Activity: Could you copy each line of the entries that contains "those"?

Records from a dataset
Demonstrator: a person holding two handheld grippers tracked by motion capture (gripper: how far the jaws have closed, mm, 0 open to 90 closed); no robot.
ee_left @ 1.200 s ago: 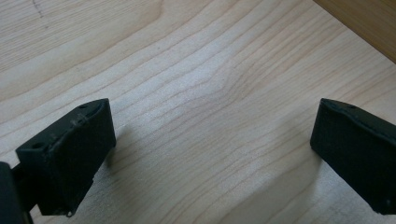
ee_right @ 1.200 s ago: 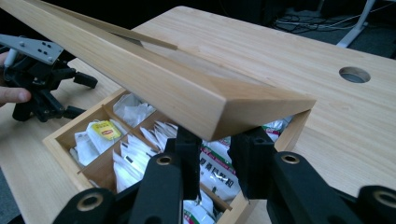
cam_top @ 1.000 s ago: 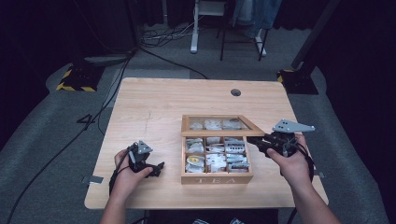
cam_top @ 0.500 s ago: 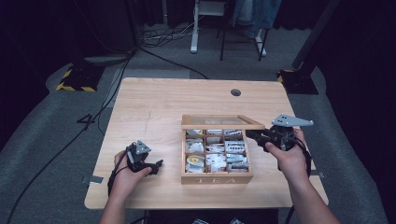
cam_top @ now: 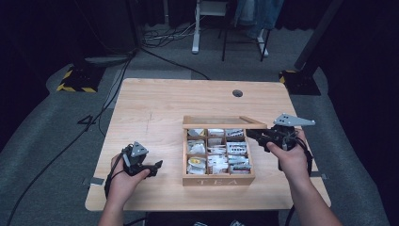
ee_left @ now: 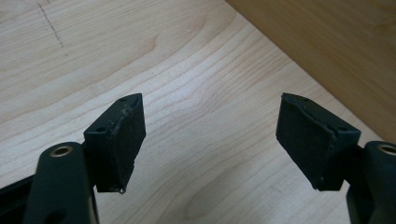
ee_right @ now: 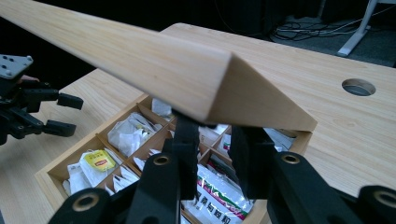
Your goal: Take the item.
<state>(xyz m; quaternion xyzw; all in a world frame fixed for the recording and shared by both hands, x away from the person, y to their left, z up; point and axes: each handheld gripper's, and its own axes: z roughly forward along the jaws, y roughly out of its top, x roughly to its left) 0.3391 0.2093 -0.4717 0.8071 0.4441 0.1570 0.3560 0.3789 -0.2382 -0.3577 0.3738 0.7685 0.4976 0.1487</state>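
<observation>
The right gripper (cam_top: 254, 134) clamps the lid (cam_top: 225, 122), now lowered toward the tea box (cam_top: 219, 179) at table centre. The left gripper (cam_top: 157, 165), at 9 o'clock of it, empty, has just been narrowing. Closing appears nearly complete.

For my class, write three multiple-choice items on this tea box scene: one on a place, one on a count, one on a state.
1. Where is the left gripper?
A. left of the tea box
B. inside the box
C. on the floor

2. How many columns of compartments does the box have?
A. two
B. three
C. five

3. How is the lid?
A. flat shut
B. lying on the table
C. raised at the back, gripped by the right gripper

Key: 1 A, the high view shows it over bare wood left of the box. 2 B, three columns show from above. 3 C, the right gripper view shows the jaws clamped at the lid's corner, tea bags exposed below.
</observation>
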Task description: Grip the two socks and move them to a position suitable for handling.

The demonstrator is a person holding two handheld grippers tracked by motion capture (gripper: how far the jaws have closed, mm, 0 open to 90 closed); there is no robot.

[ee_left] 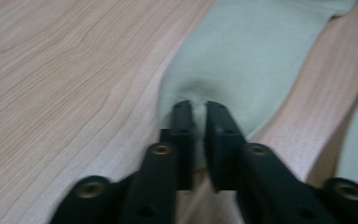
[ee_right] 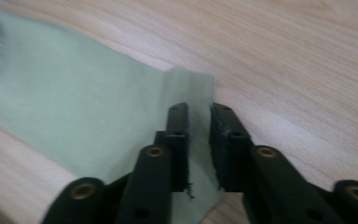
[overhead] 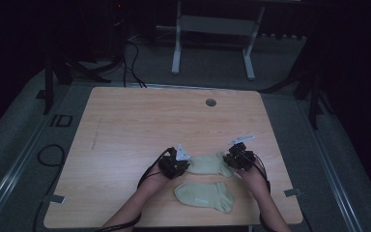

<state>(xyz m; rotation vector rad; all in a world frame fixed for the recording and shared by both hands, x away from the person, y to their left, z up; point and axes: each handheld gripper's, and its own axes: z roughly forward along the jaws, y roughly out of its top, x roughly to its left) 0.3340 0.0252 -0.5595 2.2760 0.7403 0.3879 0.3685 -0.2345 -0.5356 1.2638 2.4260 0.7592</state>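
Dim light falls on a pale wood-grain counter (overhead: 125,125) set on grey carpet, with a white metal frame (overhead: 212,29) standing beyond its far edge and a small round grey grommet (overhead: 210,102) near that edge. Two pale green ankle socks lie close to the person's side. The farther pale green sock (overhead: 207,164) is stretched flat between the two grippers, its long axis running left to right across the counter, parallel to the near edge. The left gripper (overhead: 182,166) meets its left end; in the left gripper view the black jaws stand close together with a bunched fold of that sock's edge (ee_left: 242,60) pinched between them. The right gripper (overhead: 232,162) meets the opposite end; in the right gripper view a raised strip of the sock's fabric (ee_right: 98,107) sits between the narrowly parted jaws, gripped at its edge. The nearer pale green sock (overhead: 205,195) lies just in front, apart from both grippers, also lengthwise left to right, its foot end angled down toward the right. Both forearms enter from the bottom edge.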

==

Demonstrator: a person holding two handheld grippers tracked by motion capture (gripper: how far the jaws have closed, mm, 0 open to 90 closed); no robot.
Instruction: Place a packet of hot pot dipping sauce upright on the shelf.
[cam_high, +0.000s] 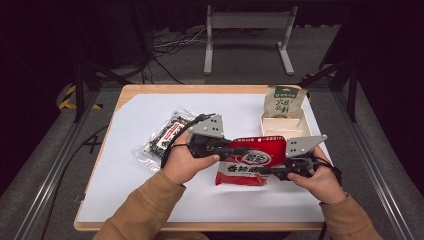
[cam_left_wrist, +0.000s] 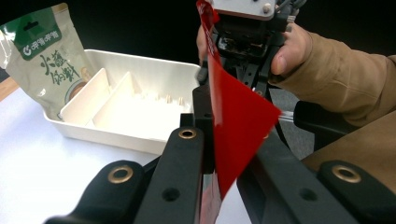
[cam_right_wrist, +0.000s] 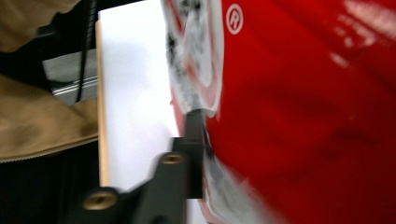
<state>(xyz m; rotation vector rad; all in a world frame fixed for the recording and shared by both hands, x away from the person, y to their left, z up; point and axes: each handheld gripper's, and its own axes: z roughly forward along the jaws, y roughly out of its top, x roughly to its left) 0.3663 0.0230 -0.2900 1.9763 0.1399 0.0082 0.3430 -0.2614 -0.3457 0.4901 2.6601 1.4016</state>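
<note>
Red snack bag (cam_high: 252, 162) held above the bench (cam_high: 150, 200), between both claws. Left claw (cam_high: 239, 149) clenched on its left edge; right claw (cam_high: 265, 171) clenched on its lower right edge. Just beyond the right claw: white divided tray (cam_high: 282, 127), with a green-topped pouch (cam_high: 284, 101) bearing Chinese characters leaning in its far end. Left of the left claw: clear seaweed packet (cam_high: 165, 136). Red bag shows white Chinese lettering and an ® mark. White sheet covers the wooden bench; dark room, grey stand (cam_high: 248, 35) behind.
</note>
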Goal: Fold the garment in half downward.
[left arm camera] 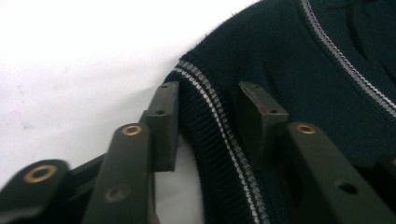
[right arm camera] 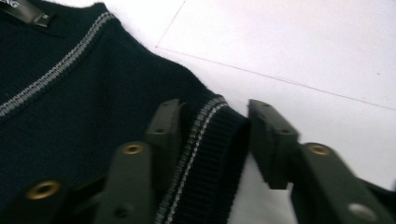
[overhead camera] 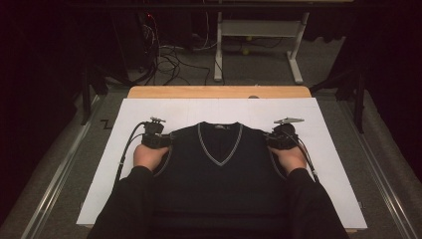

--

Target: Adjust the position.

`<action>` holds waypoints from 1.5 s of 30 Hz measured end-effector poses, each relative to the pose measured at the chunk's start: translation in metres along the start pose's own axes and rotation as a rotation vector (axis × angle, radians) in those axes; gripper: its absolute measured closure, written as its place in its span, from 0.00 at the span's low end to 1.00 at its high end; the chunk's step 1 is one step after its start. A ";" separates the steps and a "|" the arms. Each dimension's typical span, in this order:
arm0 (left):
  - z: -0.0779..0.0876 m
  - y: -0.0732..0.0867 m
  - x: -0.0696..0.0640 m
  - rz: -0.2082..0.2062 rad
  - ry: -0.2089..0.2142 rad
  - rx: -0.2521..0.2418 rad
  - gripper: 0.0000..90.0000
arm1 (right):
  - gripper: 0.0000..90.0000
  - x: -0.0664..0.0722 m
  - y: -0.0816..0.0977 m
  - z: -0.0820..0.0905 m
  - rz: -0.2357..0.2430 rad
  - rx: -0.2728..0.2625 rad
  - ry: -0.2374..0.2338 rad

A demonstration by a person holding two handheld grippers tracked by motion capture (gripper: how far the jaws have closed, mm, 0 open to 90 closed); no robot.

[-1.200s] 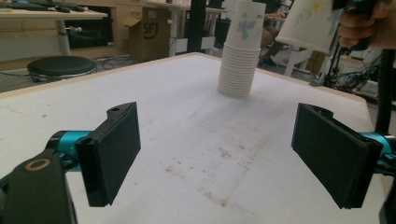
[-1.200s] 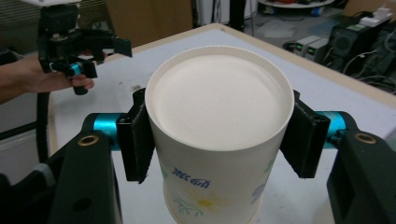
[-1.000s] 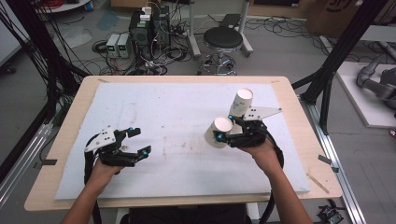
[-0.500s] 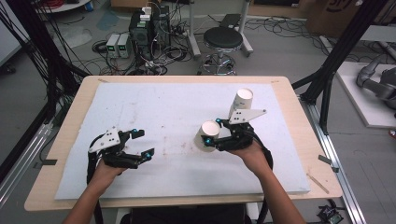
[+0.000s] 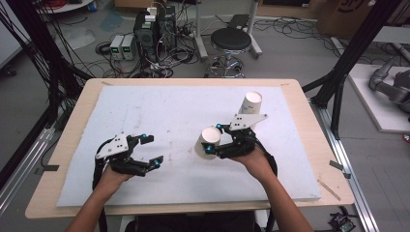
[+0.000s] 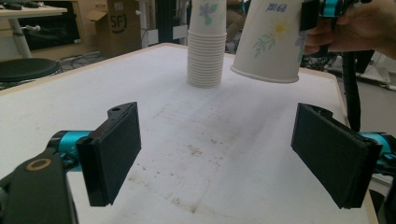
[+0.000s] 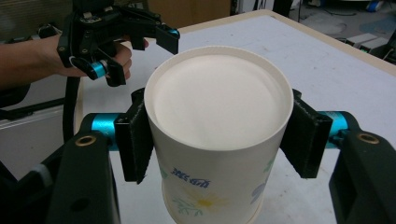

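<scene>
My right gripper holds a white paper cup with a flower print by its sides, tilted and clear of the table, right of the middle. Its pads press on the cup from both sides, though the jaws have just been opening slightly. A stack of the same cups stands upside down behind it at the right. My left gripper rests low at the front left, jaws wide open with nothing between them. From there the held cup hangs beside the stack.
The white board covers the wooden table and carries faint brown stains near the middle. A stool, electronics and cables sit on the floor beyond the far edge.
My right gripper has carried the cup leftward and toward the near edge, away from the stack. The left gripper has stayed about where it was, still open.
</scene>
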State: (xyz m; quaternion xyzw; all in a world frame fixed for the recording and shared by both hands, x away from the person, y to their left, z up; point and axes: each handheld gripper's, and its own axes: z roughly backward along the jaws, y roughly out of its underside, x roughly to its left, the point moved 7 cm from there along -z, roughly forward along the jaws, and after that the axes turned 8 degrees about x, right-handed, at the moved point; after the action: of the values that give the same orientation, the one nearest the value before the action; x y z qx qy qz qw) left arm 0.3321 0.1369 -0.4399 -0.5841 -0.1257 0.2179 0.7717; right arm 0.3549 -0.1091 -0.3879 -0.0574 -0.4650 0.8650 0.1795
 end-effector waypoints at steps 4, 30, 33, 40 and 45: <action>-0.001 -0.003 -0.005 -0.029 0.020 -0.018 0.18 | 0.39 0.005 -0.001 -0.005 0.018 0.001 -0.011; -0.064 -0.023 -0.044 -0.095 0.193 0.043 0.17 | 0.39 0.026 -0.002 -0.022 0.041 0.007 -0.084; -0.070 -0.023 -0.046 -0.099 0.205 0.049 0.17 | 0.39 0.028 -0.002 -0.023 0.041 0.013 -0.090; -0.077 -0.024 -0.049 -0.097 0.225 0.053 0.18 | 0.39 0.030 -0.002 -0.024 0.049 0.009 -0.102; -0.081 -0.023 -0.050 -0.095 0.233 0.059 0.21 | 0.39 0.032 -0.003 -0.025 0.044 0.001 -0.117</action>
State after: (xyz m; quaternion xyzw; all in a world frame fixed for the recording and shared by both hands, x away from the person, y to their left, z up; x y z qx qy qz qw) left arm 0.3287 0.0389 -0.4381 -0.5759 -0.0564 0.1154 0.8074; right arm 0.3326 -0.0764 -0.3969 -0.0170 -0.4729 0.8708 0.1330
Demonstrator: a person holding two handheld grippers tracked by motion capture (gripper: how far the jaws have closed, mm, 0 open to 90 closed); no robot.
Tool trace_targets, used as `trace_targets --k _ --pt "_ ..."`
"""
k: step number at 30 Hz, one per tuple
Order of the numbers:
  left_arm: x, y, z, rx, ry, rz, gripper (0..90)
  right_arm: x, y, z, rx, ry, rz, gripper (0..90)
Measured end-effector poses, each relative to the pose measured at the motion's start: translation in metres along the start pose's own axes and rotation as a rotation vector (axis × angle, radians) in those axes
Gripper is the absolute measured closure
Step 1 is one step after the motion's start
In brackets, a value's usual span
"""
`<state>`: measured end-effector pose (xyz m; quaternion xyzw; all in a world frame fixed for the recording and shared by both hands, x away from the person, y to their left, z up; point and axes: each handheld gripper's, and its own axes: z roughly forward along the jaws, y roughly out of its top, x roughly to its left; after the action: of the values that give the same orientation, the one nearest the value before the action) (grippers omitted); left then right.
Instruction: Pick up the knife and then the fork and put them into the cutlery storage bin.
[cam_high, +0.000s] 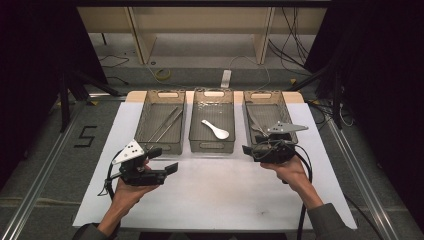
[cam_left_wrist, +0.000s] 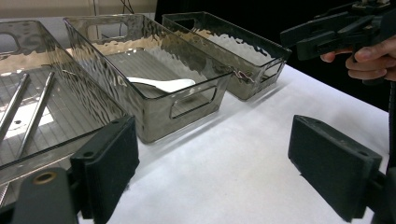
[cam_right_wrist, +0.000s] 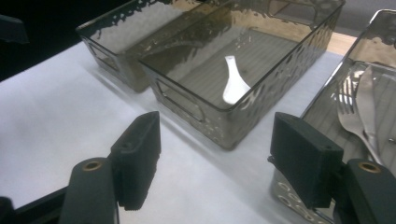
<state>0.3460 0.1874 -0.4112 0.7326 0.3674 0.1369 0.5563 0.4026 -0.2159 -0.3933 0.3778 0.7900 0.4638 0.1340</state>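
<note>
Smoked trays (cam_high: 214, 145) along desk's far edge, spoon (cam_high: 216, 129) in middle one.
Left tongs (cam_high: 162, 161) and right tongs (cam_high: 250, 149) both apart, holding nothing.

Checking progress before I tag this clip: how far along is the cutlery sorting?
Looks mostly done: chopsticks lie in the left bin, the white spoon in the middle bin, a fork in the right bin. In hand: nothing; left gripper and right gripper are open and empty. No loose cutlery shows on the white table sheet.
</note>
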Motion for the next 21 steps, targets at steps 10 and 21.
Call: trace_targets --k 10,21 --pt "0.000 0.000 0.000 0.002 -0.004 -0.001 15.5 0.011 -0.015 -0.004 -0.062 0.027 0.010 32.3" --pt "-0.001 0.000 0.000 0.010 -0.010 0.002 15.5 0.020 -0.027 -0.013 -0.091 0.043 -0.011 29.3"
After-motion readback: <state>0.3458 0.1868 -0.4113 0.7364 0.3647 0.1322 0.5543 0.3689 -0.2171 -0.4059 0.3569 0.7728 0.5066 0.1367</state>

Response to the task:
`<action>` holds waypoints from 1.5 s of 30 Hz measured end-effector poses, each relative to the pose measured at the chunk's start: translation in metres along the start pose's own axes and rotation as a rotation vector (axis × angle, radians) in those axes; gripper: its absolute measured closure, written as its place in its span, from 0.00 at the span's low end to 1.00 at its high end; the chunk's step 1 is one step after its start. A ";" separates the steps and a "|" the arms. Each dimension's typical span, in this order:
Measured end-effector poses, each relative to the pose measured at the motion's start: translation in metres along the start pose's own axes and rotation as a rotation vector (axis × angle, radians) in those axes

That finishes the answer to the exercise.